■ Your assignment
Please return each record below exactly, with nothing left out.

Dataset records:

- - - -

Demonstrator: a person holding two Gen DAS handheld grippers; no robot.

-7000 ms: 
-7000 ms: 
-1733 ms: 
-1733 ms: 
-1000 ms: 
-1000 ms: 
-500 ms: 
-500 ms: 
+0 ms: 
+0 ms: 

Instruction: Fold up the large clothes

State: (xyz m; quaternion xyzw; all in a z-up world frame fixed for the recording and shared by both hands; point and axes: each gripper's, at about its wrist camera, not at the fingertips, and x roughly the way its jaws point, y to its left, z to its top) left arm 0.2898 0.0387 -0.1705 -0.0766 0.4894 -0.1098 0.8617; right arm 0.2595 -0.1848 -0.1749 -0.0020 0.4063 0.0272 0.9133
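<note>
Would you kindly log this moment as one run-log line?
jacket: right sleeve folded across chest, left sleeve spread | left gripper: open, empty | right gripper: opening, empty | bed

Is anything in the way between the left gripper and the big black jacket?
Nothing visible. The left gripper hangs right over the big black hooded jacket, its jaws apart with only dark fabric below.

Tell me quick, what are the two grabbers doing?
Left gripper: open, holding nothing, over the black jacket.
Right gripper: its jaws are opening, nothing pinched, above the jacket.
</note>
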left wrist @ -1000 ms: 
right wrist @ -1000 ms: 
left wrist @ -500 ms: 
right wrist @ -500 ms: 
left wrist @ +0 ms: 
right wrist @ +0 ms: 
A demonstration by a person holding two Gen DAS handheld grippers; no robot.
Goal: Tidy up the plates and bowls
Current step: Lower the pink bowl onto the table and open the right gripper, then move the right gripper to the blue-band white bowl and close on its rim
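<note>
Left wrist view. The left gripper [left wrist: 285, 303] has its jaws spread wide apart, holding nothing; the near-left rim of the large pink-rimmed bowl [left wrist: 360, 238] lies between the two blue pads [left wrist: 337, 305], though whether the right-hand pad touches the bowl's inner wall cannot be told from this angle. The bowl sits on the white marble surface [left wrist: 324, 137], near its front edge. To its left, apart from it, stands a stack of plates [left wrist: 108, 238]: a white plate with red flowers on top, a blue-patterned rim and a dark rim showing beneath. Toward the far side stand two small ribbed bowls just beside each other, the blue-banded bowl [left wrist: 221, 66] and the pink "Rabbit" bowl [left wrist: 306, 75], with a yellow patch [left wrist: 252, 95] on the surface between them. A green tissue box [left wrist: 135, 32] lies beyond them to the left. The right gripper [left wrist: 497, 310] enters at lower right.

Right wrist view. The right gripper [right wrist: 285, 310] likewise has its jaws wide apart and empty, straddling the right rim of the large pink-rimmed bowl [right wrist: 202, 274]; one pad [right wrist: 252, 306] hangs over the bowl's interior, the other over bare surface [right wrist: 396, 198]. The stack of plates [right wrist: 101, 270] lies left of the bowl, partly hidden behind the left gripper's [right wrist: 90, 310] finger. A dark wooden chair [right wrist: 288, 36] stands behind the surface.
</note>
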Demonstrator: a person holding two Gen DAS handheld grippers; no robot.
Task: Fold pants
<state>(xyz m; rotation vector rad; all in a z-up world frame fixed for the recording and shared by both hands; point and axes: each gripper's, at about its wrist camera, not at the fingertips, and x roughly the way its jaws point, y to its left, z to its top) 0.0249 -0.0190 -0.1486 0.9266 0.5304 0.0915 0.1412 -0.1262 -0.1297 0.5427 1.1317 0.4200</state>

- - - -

■ Answer to this problem
Demonstrator: a person holding two Gen DAS handheld grippers; no robot.

-7000 ms: 
-7000 ms: 
-1733 ms: 
-1733 ms: 
-1000 ms: 
-1000 ms: 
-500 ms: 
-500 ms: 
+0 ms: 
+0 ms: 

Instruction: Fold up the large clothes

State: (xyz m; quaternion xyzw; all in a z-up world frame fixed for the recording and shared by both hands; point and axes: each gripper's, at about its wrist camera, not at the fingertips, and x roughly the way its jaws point, y to its left, z to its top) left arm 0.2898 0.0387 -0.1705 -0.0766 0.4894 -0.1098 0.8617; right arm 0.2595 -0.1848 -0.1749 -0.0020 0.4063 0.0272 0.9133
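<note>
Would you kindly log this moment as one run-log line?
jacket: right sleeve folded across chest, left sleeve spread | left gripper: open, empty | right gripper: opening, empty | bed

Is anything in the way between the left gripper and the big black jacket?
Nothing visible. The left gripper hangs right over the big black hooded jacket, its jaws apart with only dark fabric below.

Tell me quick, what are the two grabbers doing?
Left gripper: open, holding nothing, over the black jacket.
Right gripper: its jaws are opening, nothing pinched, above the jacket.
</note>
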left wrist @ -1000 ms: 
right wrist @ -1000 ms: 
left wrist @ -500 ms: 
right wrist @ -500 ms: 
left wrist @ +0 ms: 
right wrist @ +0 ms: 
A demonstration by a person holding two Gen DAS handheld grippers; no robot.
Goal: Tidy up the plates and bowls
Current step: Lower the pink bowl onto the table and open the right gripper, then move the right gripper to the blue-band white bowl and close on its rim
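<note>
Left wrist view. The left gripper [left wrist: 285, 303] has its jaws spread wide apart, holding nothing; the near-left rim of the large pink-rimmed bowl [left wrist: 360, 238] lies between the two blue pads [left wrist: 337, 305], though whether the right-hand pad touches the bowl's inner wall cannot be told from this angle. The bowl sits on the white marble surface [left wrist: 324, 137], near its front edge. To its left, apart from it, stands a stack of plates [left wrist: 108, 238]: a white plate with red flowers on top, a blue-patterned rim and a dark rim showing beneath. Toward the far side stand two small ribbed bowls just beside each other, the blue-banded bowl [left wrist: 221, 66] and the pink "Rabbit" bowl [left wrist: 306, 75], with a yellow patch [left wrist: 252, 95] on the surface between them. A green tissue box [left wrist: 135, 32] lies beyond them to the left. The right gripper [left wrist: 497, 310] enters at lower right.

Right wrist view. The right gripper [right wrist: 285, 310] likewise has its jaws wide apart and empty, straddling the right rim of the large pink-rimmed bowl [right wrist: 202, 274]; one pad [right wrist: 252, 306] hangs over the bowl's interior, the other over bare surface [right wrist: 396, 198]. The stack of plates [right wrist: 101, 270] lies left of the bowl, partly hidden behind the left gripper's [right wrist: 90, 310] finger. A dark wooden chair [right wrist: 288, 36] stands behind the surface.
</note>
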Demonstrator: a person holding two Gen DAS handheld grippers; no robot.
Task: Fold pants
<state>(xyz m; rotation vector rad; all in a z-up world frame fixed for the recording and shared by both hands; point and axes: each gripper's, at about its wrist camera, not at the fingertips, and x roughly the way its jaws point, y to its left, z to its top) 0.0249 -0.0190 -0.1486 0.9266 0.5304 0.0915 0.1412 -0.1262 -0.1297 0.5427 1.1317 0.4200</state>

Nothing remains to be done, and the exercise is complete.